(Your goal):
Write out the following listing's lines from the one with "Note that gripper" to the one with "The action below", exactly, with both included and no others.
━━━━━━━━━━━━━━━━━━━━━━━━━━━━━━
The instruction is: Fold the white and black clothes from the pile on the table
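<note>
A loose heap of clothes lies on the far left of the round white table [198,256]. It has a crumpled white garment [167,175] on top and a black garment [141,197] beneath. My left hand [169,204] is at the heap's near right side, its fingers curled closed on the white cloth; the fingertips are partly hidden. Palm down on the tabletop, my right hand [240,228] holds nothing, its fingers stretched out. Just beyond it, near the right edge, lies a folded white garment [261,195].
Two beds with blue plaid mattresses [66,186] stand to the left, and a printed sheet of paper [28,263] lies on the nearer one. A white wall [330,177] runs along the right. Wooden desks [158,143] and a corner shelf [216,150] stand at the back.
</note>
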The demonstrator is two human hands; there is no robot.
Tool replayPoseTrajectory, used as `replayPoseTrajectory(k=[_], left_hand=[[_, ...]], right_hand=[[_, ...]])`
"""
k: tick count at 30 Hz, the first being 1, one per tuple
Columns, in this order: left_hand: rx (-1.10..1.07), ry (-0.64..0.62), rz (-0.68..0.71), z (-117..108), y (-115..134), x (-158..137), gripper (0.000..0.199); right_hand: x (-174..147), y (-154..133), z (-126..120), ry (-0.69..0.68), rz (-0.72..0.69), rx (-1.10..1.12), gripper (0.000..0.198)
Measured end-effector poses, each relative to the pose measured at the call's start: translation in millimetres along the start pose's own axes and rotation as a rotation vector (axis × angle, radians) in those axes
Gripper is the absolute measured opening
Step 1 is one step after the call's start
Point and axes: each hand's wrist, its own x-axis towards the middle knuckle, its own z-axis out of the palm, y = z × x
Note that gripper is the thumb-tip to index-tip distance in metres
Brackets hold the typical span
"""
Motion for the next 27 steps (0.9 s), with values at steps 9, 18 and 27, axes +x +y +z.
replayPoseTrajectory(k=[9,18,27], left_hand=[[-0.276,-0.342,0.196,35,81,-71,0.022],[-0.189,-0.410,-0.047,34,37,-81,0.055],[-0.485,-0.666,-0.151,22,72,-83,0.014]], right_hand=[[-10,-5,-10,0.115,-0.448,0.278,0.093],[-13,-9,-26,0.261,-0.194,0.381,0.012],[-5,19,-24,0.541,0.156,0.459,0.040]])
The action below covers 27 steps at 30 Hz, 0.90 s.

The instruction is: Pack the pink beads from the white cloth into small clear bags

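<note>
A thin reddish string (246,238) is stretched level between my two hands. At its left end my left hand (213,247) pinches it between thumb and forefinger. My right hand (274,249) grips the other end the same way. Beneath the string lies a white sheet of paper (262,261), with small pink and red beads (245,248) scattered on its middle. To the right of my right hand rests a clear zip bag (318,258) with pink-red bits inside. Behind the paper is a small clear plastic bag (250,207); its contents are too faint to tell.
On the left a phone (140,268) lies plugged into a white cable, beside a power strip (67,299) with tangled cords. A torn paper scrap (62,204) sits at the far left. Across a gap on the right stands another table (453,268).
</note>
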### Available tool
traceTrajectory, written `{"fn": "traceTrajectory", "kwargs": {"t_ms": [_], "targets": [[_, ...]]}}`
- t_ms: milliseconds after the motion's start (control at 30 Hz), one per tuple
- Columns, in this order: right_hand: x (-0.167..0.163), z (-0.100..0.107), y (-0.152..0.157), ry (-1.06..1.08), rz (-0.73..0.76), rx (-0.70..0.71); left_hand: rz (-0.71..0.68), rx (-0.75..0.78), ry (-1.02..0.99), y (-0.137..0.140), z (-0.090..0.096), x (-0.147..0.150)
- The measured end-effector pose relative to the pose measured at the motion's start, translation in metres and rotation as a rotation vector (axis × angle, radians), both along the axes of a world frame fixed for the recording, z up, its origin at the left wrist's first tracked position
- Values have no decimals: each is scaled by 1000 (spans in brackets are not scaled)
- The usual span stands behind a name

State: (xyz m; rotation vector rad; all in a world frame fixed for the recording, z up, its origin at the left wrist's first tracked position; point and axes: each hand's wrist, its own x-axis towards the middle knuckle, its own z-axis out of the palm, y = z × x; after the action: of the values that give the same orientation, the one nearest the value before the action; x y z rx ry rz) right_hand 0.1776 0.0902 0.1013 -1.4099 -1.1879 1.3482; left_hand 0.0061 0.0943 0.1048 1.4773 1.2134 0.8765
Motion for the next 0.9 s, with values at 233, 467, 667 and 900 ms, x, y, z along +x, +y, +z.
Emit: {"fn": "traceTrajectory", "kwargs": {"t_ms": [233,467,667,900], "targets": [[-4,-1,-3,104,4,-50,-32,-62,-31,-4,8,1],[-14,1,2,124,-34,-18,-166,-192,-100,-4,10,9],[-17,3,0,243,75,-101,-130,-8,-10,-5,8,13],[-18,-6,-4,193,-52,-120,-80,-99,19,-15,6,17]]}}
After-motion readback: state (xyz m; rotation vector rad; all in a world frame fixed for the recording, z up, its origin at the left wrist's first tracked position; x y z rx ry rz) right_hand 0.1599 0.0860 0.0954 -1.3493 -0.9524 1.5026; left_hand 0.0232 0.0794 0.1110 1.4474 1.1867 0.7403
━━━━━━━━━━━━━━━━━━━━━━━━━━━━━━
(Solved exercise):
Note that gripper is the thumb-tip to index-tip distance in metres
Brackets hold the typical span
"""
Motion for the next 27 steps (0.9 s), with values at steps 9, 18 and 27, axes +x +y +z.
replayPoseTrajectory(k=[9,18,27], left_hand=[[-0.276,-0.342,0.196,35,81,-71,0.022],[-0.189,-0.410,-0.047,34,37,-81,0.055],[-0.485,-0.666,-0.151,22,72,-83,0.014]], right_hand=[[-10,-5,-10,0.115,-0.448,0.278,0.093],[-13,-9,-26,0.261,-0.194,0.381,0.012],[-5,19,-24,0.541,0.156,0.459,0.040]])
The action below covers 27 steps at 30 Hz, 0.90 s.

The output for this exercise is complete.